→ Work item
Search the data for the word "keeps" and copy every line where it occurs.

→ Supplied information
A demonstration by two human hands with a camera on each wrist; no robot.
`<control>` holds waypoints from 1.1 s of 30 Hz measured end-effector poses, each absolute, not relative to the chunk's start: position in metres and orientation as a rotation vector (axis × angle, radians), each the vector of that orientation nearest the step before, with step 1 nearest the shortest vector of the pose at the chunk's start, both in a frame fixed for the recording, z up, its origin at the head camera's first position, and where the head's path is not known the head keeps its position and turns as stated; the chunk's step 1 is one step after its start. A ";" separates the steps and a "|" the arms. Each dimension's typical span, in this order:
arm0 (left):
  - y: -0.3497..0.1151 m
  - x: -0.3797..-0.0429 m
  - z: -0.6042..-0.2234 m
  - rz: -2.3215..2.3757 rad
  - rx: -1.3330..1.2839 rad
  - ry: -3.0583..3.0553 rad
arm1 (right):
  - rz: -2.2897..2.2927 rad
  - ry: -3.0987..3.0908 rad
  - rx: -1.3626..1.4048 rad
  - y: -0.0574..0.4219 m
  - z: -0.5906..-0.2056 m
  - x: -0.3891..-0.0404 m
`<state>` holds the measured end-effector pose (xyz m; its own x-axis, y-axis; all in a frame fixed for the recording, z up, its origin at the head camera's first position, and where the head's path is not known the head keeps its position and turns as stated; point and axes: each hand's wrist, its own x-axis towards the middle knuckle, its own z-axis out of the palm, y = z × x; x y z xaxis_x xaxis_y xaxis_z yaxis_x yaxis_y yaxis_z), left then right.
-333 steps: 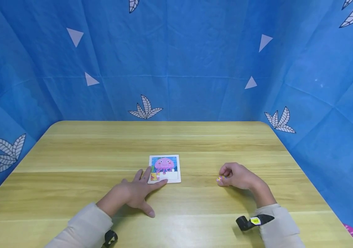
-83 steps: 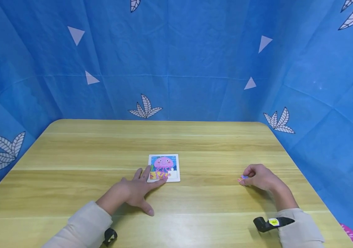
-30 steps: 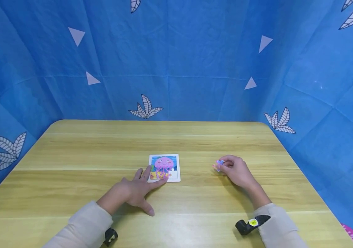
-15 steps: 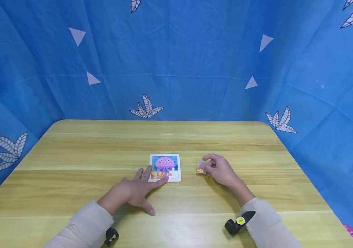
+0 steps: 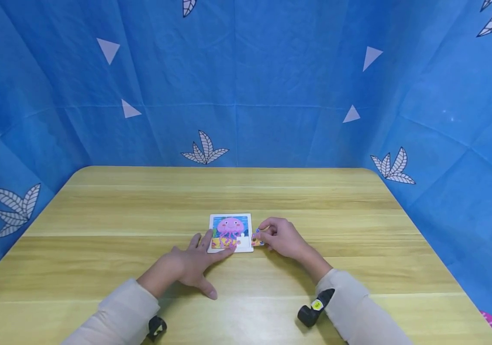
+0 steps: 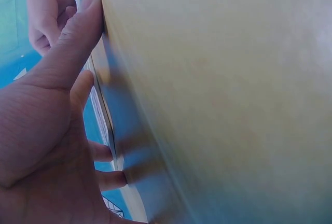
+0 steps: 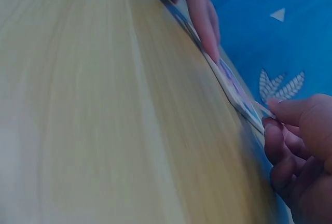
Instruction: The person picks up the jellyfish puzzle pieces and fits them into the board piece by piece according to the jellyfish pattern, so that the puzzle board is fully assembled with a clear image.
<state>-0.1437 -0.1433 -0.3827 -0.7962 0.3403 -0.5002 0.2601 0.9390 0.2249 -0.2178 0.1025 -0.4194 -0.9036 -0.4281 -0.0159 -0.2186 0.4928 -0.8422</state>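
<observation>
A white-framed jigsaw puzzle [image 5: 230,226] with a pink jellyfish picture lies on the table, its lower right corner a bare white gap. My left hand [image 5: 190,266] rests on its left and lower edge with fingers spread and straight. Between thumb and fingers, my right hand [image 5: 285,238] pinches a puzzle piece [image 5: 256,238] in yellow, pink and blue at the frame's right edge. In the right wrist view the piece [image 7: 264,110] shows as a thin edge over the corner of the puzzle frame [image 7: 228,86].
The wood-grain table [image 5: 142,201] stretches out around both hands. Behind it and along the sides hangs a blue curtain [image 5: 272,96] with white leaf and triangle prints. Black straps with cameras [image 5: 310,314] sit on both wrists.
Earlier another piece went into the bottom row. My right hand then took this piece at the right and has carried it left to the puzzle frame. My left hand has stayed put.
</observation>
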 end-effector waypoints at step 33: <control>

→ Answer section
`<control>` holds waypoints from 1.1 s of 30 Hz measured end-effector poses, each absolute, not relative to the chunk's start: position in metres and orientation as a rotation vector (axis × angle, radians), each the vector of that orientation nearest the step before, with step 1 nearest the shortest vector of the pose at the chunk's start, both in a frame fixed for the recording, z up, its origin at the head camera's first position, and where the head's path is not known the head keeps its position and turns as stated; the chunk's step 1 is one step after its start. A ";" separates the steps and a "|" the arms. Each dimension's typical span, in this order:
`<state>` holds the measured end-effector pose (xyz m; its own x-axis, y-axis; all in a frame fixed for the recording, z up, its origin at the head camera's first position, and where the head's path is not known the head keeps its position and turns as stated; point and axes: each hand's wrist, its own x-axis towards the middle knuckle, its own z-axis out of the palm, y = z × x; x y z xaxis_x xaxis_y xaxis_z yaxis_x yaxis_y yaxis_z), left then right.

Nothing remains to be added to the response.